I considered it to be inevitable....
it goes to show that ISIL are really evil; UK hadn't even bombed them...so they have no principles or scruples; not that I thought they ever had.
this will continue, regardless, until the Arabs themselves realise that their own countries and people are threatened.
the killings wil continue..


----------



## WhatInThe (Sep 14, 2014)

The twisted irony with these beheading is that they suspect a British national jihadi john orchestrated and/or participated in these beheadings. They're total cowards not even taking actual combatants(this guy was an aid worker)-what kind of sympathy/empathy do they think they'll generate other than recruits from the shock me or Jack A$$ culture. And that will be short lived.

RIP


----------



## drifter (Sep 14, 2014)

I felt the same way about the British subject  as I did the American subjects. Although we rebelled and became independent, I still think of England as the Mother Country. I have much respect for all English speaking countries, even though I sometime feel there is much anti-American feelings among them them. Yet, in their eyes it may be justified. We are sometime ugly and arrogant, bless our hearts.


----------



## Jackie22 (Sep 14, 2014)

Vivjen said:


> I considered it to be inevitable....
> it goes to show that ISIL are really evil; UK hadn't even bombed them...so they have no principles or scruples; not that I thought they ever had.
> this will continue, regardless, until the Arabs themselves realise that their own countries and people are threatened.
> the killings wil continue..



Yes, I think we would see big changes if the Arabs contributed more to the cause, hopefully they will.


----------



## oakapple (Sep 14, 2014)

It was certainly inevitable as Vivjen says. There is nothing we can do, our Government won't pay ransoms [rightly] although the French and the Italians do pay.The more countries agree to pay the more they take hostages.All the aid workers know the risks, just like the journalists.In some situations it should just be air drops for aid. These 'IS' Muslim thugs are animals.It's no use any of us Brits getting worked up about it.A person is a person no matter which country they hail from.


----------



## romfty (Sep 14, 2014)

These were not executions but horrific murders!!   as for comments from UK members? can't speak for them  but most of us don't wear our hearts on our sleeves and keep our feelings to our selves.     Have voiced my opinions before on this, keep journalists and aid workers away from troubled areas!.


----------



## Michael. (Sep 14, 2014)

The papers and news outlets over here have kept us informed of developments.

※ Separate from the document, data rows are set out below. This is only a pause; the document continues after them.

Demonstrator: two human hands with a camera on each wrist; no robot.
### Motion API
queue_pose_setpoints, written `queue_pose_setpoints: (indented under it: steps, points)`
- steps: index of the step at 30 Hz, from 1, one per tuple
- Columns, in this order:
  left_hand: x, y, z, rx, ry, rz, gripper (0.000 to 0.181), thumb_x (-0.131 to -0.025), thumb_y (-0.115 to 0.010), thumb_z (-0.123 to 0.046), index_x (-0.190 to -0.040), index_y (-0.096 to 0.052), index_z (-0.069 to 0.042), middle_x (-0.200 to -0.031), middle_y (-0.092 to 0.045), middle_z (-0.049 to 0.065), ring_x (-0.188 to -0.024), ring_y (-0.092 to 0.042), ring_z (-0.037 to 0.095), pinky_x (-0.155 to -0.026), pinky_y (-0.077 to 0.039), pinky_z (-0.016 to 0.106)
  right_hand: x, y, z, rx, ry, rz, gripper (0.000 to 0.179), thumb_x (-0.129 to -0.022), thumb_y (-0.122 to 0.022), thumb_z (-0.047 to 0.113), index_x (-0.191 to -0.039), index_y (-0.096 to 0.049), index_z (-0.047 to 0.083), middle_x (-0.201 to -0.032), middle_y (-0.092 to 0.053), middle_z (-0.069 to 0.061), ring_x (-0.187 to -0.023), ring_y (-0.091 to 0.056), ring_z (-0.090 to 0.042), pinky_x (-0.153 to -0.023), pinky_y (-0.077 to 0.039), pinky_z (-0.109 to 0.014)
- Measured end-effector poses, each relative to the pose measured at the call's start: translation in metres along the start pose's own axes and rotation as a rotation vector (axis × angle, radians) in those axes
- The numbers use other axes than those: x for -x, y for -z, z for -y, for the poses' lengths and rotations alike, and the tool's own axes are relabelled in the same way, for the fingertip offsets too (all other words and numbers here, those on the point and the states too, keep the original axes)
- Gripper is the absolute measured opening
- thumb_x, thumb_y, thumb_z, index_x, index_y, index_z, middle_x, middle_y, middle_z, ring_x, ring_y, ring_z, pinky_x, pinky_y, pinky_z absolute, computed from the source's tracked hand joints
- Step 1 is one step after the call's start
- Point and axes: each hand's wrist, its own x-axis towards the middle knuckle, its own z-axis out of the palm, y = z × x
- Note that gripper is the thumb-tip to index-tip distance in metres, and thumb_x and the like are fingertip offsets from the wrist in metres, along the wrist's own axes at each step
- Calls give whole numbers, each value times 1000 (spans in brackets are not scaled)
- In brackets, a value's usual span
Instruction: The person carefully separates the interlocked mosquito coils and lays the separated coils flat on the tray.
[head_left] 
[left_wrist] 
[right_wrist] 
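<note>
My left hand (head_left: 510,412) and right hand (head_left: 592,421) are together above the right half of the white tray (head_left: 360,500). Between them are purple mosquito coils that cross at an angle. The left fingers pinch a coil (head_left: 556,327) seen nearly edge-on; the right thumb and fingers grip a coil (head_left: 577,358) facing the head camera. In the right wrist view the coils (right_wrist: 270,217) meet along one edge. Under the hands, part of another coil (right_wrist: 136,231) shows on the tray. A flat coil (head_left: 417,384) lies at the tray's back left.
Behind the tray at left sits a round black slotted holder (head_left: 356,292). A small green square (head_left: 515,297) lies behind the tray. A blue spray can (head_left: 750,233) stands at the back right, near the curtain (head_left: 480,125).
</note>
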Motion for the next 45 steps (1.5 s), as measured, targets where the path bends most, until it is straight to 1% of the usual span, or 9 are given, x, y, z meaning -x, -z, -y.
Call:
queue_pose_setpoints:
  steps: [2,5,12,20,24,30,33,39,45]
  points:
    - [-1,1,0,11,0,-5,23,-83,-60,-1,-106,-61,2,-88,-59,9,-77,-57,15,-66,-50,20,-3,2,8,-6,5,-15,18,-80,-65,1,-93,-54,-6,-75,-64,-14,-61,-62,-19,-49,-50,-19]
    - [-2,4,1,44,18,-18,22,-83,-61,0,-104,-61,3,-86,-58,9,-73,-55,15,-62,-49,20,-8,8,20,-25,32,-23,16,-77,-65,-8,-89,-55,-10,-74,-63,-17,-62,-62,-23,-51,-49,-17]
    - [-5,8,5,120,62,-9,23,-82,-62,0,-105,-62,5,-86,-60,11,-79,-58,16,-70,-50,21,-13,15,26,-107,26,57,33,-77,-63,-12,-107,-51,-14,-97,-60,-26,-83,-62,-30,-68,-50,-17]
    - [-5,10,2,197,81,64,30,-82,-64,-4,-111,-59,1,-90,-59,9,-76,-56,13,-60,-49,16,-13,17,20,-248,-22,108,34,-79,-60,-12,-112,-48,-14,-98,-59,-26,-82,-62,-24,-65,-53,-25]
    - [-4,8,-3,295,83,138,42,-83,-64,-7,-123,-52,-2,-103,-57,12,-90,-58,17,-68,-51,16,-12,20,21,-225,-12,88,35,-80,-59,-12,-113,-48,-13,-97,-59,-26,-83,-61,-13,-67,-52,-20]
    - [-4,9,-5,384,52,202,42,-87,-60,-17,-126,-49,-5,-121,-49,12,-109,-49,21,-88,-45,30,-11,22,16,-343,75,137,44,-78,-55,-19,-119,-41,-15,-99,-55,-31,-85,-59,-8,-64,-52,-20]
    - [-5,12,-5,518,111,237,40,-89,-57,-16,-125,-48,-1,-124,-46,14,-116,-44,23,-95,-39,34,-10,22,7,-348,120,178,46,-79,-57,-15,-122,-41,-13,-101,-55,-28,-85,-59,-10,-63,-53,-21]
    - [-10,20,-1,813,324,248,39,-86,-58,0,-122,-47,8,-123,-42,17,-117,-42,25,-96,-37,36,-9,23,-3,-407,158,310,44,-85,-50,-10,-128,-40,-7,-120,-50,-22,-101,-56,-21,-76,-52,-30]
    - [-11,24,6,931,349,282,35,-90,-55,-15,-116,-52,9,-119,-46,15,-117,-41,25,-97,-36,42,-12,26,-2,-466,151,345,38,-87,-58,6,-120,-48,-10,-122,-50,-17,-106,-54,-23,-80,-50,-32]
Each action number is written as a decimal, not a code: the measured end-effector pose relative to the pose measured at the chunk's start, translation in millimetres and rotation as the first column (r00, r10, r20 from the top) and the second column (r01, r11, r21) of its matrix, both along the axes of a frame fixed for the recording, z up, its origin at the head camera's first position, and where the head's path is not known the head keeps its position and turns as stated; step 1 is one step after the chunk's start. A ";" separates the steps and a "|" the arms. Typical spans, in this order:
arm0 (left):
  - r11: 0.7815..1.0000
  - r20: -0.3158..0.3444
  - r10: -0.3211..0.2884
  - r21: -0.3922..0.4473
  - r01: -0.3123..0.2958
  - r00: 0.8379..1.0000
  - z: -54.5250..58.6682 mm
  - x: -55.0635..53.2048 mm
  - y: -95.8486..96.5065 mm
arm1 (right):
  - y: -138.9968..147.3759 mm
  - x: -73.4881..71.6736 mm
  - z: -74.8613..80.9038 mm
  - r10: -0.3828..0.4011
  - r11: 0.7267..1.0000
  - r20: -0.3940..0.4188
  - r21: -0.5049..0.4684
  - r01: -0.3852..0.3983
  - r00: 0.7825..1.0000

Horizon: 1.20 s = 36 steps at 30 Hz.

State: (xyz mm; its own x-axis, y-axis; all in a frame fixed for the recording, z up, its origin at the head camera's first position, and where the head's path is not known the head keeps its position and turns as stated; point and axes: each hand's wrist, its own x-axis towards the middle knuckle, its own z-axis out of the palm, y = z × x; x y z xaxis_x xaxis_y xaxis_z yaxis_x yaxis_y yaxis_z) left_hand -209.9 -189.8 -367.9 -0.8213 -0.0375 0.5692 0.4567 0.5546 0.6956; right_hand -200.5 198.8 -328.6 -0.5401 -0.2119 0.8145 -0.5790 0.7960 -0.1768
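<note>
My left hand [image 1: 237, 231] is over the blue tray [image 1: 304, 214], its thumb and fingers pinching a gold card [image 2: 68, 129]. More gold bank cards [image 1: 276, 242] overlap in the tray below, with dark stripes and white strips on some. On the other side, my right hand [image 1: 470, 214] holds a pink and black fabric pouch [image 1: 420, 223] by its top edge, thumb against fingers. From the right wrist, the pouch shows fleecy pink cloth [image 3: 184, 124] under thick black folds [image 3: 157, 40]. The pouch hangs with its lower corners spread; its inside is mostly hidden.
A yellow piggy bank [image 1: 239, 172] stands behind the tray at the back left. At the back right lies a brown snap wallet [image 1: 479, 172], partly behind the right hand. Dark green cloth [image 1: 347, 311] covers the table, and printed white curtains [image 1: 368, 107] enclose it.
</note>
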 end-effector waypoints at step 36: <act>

It must be very distressing for the families involved.

Some satellite channels broadcast much more information and most people have access to these channels.

I can also tune into many other broadcasts with our remote controlled dish.

If they continue to kill hostages in this fashion they are accelerating their own demise.

At some stage their training facilities in Syria and elsewhere in that region will be targeted

Once a proper coalition is formed we should see some action.

.


----------



## Ina (Sep 14, 2014)

Let's hope your right Michael!  Makes you wonder what "they" think they are accomplishing.


----------



## Fern (Sep 14, 2014)

register11 said:


> These were not executions but horrific murders!!   as for comments from UK members? can't speak for them  but most of us don't wear our hearts on our sleeves and keep our feelings to our selves.     Have voiced my opinions before on this, keep journalists and aid workers away from troubled areas!.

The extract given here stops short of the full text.